* Supplied entries *
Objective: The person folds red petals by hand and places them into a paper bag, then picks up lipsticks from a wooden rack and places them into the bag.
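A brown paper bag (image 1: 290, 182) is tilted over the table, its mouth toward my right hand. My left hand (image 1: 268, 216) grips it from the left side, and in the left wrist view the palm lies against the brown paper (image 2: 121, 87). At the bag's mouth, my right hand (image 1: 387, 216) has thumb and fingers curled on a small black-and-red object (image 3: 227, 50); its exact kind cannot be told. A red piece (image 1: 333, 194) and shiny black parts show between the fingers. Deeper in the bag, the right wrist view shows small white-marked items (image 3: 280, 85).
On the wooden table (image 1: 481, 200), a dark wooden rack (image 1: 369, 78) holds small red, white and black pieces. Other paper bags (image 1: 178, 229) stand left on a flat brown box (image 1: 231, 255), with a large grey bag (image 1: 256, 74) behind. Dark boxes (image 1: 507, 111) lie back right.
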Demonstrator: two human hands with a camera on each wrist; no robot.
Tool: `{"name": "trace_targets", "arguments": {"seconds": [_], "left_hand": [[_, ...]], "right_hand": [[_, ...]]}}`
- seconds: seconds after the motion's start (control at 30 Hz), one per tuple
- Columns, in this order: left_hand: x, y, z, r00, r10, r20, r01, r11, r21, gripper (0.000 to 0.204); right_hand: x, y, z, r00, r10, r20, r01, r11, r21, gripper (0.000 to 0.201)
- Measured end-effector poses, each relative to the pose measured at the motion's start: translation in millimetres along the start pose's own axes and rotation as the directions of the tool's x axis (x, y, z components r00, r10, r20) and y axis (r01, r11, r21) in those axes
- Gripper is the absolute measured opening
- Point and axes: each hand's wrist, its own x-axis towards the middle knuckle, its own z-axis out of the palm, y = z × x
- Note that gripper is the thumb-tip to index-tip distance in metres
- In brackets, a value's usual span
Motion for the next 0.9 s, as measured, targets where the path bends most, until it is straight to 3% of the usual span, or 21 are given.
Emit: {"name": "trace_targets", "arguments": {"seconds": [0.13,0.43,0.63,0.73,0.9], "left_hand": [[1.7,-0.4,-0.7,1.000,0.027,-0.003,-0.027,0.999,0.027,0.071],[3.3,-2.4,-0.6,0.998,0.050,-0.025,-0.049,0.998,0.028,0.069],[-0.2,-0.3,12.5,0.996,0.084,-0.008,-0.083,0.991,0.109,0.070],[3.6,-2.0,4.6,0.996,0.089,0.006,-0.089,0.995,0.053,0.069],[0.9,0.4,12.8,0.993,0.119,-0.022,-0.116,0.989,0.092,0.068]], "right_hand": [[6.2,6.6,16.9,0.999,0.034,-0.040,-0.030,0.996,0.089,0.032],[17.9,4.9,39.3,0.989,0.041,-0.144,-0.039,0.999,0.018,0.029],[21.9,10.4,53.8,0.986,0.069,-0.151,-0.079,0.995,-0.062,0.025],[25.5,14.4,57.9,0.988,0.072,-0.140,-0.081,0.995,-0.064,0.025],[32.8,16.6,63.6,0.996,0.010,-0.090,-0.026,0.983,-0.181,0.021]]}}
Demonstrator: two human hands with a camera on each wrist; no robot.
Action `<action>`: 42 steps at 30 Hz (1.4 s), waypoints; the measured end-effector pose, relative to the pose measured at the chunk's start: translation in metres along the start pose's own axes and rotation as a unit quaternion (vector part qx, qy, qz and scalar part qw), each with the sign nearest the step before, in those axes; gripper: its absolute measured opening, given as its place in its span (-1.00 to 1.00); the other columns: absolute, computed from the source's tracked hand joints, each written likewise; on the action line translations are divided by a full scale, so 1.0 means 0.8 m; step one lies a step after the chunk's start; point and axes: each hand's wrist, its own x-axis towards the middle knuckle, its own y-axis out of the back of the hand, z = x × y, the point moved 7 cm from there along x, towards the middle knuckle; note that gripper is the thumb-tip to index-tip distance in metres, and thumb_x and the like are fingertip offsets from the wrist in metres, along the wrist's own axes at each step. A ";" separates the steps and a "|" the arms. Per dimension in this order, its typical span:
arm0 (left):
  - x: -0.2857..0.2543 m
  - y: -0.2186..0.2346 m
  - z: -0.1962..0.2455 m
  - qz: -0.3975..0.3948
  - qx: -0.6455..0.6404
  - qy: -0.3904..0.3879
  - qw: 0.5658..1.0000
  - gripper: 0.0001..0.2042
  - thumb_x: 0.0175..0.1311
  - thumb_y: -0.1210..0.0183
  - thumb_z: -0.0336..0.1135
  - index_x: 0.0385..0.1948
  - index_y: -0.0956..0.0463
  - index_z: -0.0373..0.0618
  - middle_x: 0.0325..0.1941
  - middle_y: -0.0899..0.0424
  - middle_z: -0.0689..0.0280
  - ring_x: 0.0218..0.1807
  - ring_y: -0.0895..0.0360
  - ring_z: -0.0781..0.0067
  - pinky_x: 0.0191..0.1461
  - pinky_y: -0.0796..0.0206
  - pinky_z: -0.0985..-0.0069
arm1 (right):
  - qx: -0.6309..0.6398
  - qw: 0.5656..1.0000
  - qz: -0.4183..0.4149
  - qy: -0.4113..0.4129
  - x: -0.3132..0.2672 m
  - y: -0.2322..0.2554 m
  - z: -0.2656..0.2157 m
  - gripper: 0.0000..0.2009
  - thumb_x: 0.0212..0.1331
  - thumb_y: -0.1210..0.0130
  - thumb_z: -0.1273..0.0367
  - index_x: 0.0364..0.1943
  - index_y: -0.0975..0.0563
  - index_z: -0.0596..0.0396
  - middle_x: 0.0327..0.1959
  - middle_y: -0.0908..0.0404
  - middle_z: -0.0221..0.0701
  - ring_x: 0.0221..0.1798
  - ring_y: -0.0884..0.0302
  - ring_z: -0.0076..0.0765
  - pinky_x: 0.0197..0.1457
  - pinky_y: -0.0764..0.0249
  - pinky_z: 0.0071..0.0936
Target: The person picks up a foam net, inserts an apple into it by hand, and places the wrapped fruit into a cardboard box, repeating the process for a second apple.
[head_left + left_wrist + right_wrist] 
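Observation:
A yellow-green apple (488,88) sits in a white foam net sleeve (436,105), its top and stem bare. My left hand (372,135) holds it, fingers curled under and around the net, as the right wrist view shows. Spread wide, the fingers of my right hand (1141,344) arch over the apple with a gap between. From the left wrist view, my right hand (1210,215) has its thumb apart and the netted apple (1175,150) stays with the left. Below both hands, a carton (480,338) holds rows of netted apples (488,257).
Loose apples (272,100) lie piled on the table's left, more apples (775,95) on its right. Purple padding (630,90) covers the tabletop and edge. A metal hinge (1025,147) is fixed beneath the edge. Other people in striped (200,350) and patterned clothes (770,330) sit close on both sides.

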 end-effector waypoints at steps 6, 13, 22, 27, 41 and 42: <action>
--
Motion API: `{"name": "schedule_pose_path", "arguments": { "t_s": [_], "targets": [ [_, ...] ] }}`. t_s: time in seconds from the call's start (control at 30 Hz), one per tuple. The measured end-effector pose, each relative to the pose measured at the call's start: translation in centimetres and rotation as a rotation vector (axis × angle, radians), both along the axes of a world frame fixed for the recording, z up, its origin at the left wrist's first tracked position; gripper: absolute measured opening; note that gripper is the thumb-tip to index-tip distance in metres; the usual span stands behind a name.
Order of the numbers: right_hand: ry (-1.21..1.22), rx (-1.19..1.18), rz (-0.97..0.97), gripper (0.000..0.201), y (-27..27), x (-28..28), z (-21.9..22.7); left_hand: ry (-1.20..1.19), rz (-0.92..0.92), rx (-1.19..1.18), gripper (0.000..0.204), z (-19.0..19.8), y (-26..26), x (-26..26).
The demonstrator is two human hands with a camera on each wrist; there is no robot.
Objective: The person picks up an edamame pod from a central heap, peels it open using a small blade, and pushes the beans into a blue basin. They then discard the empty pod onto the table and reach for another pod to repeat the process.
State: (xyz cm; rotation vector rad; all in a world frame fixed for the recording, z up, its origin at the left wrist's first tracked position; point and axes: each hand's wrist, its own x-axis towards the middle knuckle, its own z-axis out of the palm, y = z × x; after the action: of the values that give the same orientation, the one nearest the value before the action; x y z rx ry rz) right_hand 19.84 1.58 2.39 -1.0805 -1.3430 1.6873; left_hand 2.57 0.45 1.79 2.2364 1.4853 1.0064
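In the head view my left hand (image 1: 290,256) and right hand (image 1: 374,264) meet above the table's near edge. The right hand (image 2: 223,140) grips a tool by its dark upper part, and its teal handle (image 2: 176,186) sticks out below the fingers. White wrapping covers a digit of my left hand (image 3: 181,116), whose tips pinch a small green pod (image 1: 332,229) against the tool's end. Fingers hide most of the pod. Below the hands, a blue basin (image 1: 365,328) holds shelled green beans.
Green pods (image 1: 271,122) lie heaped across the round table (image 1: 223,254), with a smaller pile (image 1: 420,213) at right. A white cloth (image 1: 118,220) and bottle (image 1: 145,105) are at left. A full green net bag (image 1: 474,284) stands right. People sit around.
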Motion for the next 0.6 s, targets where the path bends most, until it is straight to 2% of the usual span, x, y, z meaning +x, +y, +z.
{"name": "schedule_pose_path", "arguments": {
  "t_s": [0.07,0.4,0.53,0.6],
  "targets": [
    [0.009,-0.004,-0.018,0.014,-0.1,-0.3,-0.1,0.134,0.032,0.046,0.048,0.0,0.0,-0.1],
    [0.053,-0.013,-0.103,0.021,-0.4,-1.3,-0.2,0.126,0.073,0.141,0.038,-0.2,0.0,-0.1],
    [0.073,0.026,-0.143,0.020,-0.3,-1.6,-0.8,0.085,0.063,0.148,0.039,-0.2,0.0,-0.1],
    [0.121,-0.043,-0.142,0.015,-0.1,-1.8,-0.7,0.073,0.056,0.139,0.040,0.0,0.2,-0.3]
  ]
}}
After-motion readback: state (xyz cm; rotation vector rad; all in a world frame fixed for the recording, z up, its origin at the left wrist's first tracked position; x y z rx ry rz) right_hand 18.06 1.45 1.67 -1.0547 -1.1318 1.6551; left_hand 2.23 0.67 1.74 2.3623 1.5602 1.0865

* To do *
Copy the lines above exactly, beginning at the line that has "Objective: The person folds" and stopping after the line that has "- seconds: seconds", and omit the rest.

* Expected output *
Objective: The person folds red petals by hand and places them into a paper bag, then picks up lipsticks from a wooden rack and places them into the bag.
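A brown paper bag (image 1: 290, 182) is tilted over the table, its mouth toward my right hand. My left hand (image 1: 268, 216) grips it from the left side, and in the left wrist view the palm lies against the brown paper (image 2: 121, 87). At the bag's mouth, my right hand (image 1: 387, 216) has thumb and fingers curled on a small black-and-red object (image 3: 227, 50); its exact kind cannot be told. A red piece (image 1: 333, 194) and shiny black parts show between the fingers. Deeper in the bag, the right wrist view shows small white-marked items (image 3: 280, 85).
On the wooden table (image 1: 481, 200), a dark wooden rack (image 1: 369, 78) holds small red, white and black pieces. Other paper bags (image 1: 178, 229) stand left on a flat brown box (image 1: 231, 255), with a large grey bag (image 1: 256, 74) behind. Dark boxes (image 1: 507, 111) lie back right.
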Demonstrator: two human hands with a camera on each wrist; no robot.
Tool: `{"name": "trace_targets", "arguments": {"seconds": [_], "left_hand": [[_, ...]], "right_hand": [[_, ...]]}}`
- seconds: seconds after the motion's start (control at 30 Hz), one per tuple

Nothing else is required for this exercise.